Immigration Reform Won’t Help Reps

Jonathan ChaitMore and more, I find myself feeling like Louise on Bob’s Burgers, “Am I going crazy?!” You may remember back in the lead up to the Iraq War, the McClatchy newspapers were providing excellent coverage of the case for war. And they were finding that most of what the Bush administration was saying was rubbish. But all the big papers—The New York Times, The Wall Street Journal, The Washington Post—were publishing what would eventually be shown to be nothing more than White House propaganda. At the time, this made the editors for McClatchy very nervous and eventually, they too fell in line and reported what everyone else was.

I felt that way today after reading Jonathan Chait’s article, Boehner Decides Helping Hillary Win Is Better Than Passing Immigration Reform. We got a whole bunch of this kind of stuff after Obama won re-election in 2012. And even Chait started the article, “At the start of 2013, I really thought immigration reform was going to happen.” Yes he did! Like so many liberal writers, he though and still thinks that Republicans must pass some kind of immigration reform or Latinos will never vote for them.

Scared RepublicansThere is a fundamental problem with this idea that people have about how the Republicans must pass immigration reform to mend their relationship with the Latino community. First, Latinos care about a lot more than immigration. As a group, they are poorer and so they would vote for the Democrats regardless. Second, it is clear that if the Republicans did pass immigration reform, they would do it kicking and screaming. I don’t feel like looking it up, but the failed House bill contained a path to citizenship that was almost two decades long! Now Republicans are even against a bill that would normalize the status of undocumented people with no path to citizenship at all.

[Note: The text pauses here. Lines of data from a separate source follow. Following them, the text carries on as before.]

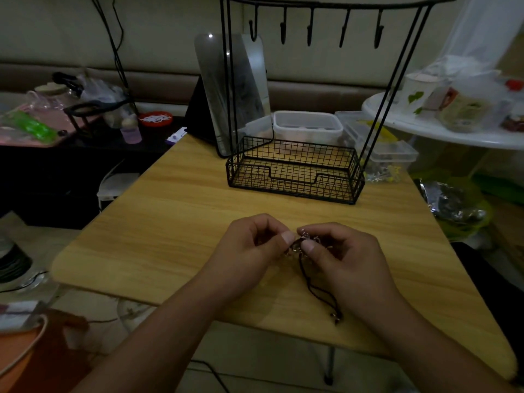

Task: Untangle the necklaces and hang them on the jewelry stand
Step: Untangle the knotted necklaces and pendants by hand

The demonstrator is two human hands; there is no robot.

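Note:
A tangle of necklaces (304,241), silver chain knotted with dark cord, sits between my two hands just above the wooden table (170,222). My left hand (252,245) pinches the tangle's left side with thumb and fingers. My right hand (340,251) pinches its right side. A dark cord loop (320,290) trails down from the knot onto the table, ending in a small clasp near the front edge. The black wire jewelry stand (295,171) rises at the back of the table, its row of hooks (310,26) bare and its basket base holding nothing.
A mirror (229,89) leans behind the stand's left legs. Clear plastic boxes (309,124) sit behind and to the right of the basket. A white round table (453,129) with jars stands at right, and cluttered furniture lies at left.

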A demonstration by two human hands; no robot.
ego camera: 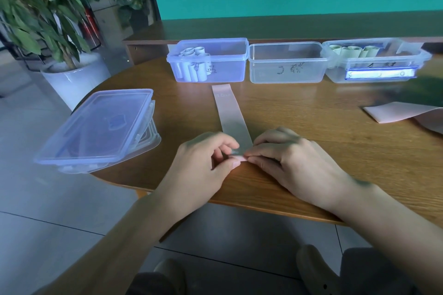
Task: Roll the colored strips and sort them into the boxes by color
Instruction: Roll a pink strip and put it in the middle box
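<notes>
A long pink strip (229, 112) lies flat on the wooden table (311, 132), running away from me. My left hand (203, 163) and my right hand (287, 158) both pinch its near end, which is curled into a small roll between the fingertips. Three clear boxes stand at the back. The left box (236, 64) holds several pale blue rolls. Nothing lies in the middle box (286, 64). Inside the right box (374, 62) are several pale green rolls.
Stacked box lids (96, 127) overhang the table's left edge. More pink strips (402, 115) lie at the right. A potted plant (72, 74) stands on the floor to the left. The table's front edge runs just under my wrists.
</notes>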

The biggest problem, however, is that the Republican Party clearly hates immigrants. They clearly hate Latinos most of all. Even if they did do immigration reform, it would be the only thing they were willing to do. It would be like a husband who beats up his wife. The next day, he brings her flowers and says, “Now that’s over. I never want to hear about it again!” In fact, that’s kind of how the Republicans are to the African American community, “We ended slavery: what more do you want?!”

Chait does note that a bad economy could still get a Republican elected, “Some Republicans have taken seriously the need to reposition the Party so that it can win a presidential election without the benefit of a recession or some other extraordinary circumstance.” The problem is that this is pretty much the case no matter what. If there is an economic downturn in 2016, the Republicans will win the White House. And if there isn’t, they won’t. It really is as simple as that.

The only valid point that Chait makes is that by leaving immigration reform on the table, it remains an issue that freaks like Ted Cruz can use to cudgel more reasonable candidates during the Republican primary. That’s true. But I’m not at all convinced that Ted Cruz is unelectable. People said that Ronald Reagan was unelectable. A lot of liberals were happy when the Republicans nominated him. They thought it would be Barry Goldwater all over again. It wasn’t.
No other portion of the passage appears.